Avoiding local players and entering directly into the healthcare market can be critical and a costly affair. An MNC may tie up with any performing domestic digital healthcare startup for gaining experience. Both the parties can influence each other’s strengths to bring inexpensive healthcare solutions within the grasp of masses. While such a model can deliver good quality care to a vast majority of the country’s population, medical technology companies can gain by the bigger patient volume and economies of scale. B Braun and GE are examples of businesses that have partnered with state governments to provide accessible and affordable and health care.
Do not overestimate the labour market.
Despite emerging markets’ huge populations, large corporations have trouble recruiting skilled workers and managers because the quality of talent is hard to determine. The high-quality recruitment firms focus on top-level searches, so companies must seek to identify mid-level supervisors, managers, and engineers. Business schools, colleges, and training centers have thrived, but apart from an elite few, there’s no way to ascertain which institutions produce quality and skilled managers.
Health care companies can’t use similar strategies in all emerging countries, but they can generate collaborations by considering different markets as part of a system. For example, GE Healthcare manufactures product parts for its diagnostic machines in China, Mexico, and Hungary and develops the software in India. The company shaped this system when it understood that the diagnostic tools’ market was small in most low-income nations. GE doesn’t treat India and China just as markets but also as sources of innovation and talent that can push its growth trajectory. And that’s how global companies should involve developing markets if they wish to secure their future business.
Do not overestimate RoI and break-even periods.
Indian healthcare market is having huge capital cost with high gestation period. Healthcare technology is capital intensive, and setting up a plant requires substantial investment. As the industry is on a steady growth curve, the overall market remains relatively small due to low market penetration.
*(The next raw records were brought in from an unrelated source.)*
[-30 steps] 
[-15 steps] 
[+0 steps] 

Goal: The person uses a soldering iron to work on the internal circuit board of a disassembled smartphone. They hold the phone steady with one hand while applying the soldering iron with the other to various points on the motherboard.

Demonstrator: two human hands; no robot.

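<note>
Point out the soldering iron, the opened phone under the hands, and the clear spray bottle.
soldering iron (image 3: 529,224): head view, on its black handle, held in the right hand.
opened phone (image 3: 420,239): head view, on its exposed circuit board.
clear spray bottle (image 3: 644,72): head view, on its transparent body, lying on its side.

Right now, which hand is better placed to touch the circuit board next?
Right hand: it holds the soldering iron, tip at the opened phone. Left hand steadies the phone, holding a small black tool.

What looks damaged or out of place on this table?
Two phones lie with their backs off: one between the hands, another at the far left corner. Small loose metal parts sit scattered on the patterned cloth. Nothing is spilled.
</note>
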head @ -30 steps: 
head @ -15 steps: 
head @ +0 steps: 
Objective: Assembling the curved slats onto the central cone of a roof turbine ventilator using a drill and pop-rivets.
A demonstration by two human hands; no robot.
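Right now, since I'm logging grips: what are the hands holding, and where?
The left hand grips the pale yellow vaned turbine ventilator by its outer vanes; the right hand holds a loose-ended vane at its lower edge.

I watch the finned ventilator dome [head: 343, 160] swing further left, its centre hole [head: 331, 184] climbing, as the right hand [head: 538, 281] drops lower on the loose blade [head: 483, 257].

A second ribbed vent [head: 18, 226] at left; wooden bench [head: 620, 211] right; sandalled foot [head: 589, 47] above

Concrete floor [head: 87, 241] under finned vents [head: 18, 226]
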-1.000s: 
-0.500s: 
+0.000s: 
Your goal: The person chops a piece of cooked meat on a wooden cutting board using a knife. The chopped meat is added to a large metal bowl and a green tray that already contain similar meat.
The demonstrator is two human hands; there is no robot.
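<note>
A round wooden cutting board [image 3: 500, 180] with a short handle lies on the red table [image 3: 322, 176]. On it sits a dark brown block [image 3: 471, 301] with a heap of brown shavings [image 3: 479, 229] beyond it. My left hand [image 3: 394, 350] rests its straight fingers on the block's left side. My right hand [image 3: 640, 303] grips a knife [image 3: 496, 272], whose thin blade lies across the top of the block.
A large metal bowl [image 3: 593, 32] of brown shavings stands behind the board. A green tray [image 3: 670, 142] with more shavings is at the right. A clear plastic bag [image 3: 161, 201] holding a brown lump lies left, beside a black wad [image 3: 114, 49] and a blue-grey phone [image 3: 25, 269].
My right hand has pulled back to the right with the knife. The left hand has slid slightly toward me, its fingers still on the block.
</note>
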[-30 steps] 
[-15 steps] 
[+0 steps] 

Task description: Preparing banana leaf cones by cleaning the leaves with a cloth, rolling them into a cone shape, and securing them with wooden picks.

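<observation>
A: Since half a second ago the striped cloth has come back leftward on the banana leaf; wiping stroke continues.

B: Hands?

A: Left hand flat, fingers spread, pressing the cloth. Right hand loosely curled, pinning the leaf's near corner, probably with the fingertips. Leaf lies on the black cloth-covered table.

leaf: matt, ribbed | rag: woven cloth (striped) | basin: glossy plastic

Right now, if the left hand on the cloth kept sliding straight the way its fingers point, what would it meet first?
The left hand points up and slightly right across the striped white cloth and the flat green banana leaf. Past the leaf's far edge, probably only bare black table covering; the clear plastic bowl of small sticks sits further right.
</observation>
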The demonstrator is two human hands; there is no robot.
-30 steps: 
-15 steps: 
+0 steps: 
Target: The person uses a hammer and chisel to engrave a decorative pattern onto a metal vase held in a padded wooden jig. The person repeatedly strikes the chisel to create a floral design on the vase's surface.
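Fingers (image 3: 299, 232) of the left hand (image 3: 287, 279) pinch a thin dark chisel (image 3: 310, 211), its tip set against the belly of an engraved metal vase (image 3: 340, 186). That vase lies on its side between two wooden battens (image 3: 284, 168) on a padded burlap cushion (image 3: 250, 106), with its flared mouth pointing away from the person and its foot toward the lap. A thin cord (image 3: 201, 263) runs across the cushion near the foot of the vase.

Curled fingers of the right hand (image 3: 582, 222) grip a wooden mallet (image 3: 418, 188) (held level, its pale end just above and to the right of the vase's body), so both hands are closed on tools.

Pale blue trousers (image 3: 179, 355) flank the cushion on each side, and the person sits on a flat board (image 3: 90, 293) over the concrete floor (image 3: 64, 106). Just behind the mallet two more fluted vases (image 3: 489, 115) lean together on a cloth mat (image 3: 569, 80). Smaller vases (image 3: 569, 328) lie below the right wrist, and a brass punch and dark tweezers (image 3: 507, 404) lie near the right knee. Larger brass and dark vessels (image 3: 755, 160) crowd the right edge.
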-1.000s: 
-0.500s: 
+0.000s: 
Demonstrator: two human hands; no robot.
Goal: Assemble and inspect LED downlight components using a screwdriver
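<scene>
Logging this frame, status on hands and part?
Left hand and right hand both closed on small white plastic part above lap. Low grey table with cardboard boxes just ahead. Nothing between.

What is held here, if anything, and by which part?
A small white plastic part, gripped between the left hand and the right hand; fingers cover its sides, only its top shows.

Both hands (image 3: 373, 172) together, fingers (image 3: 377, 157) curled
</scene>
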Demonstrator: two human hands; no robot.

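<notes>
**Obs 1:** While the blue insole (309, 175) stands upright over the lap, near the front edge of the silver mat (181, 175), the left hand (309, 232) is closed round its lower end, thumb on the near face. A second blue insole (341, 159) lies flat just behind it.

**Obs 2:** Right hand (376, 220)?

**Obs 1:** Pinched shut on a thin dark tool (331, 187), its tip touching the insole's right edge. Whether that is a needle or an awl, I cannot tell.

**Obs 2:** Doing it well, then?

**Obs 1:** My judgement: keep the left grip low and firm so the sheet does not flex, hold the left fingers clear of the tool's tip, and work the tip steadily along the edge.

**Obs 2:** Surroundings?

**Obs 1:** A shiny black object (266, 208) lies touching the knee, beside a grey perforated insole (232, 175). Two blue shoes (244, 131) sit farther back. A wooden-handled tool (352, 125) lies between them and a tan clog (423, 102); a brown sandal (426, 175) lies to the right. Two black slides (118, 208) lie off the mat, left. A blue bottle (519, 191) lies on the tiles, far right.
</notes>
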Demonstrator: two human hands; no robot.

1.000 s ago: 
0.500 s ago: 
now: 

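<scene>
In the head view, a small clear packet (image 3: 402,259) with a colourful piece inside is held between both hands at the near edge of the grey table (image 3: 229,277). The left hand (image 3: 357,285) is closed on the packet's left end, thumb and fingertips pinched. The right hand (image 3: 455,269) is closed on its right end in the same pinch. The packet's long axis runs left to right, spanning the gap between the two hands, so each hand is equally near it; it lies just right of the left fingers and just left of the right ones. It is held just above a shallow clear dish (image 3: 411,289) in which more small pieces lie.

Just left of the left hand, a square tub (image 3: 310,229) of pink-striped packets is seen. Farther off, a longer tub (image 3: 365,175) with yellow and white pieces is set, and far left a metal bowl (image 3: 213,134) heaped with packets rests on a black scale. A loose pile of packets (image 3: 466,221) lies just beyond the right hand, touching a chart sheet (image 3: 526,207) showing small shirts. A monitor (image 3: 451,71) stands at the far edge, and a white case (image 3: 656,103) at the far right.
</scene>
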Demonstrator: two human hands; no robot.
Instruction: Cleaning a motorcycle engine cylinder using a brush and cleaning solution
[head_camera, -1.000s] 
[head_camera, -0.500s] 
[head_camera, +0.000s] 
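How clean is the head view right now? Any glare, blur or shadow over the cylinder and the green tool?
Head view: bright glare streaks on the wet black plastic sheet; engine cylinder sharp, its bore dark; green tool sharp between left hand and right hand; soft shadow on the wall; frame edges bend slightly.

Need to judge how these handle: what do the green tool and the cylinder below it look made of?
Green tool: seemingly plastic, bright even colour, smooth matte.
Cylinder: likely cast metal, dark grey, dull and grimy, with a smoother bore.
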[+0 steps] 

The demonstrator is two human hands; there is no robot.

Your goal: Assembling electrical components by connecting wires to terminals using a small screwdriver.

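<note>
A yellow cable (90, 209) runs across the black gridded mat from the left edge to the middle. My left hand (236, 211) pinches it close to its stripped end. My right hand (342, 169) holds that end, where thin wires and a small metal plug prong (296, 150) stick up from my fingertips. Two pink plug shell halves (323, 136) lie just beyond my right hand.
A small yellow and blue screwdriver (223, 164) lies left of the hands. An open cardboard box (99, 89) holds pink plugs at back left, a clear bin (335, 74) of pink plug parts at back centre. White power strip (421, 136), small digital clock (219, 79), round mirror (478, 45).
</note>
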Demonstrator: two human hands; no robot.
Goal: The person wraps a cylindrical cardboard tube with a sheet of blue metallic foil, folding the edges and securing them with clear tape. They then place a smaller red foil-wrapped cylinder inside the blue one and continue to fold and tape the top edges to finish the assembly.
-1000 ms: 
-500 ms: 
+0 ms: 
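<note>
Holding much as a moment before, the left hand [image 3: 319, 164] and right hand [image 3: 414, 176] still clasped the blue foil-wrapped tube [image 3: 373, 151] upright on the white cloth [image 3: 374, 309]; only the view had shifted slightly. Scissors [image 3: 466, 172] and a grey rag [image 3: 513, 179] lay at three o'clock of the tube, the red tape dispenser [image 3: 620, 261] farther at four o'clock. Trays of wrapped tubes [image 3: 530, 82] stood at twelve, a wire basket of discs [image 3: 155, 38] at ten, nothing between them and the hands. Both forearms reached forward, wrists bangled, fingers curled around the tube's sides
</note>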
Thus, volumes are little and do not provide economies of scale for most manufacturers. Alpha X-Ray (acquired by Philips) is a key example. Alpha X-Ray began making its path labs from the base half the price of an imported one and expanded to many parts of western India. Alpha’s investors sold out since it was stressed for funds.
Looking forward to great opportunities
India has seen relatively steadier and balanced growth. MedTech MNC’s are likely to become an increasingly important part of the wider economy. Companies should invest and plan for a growth rate over the next 20-25 years that is higher than what has been achieved over the last decade.
India is set to become progressively able as domestic firms are building the resources required for success. By employing cost-effective and innovative business models, winning the support of prominent local organizations, and using a clear future roadmap to deliver results through strategic partnerships, Global MedTech Companies can not only skip business challenges but also succeed in India.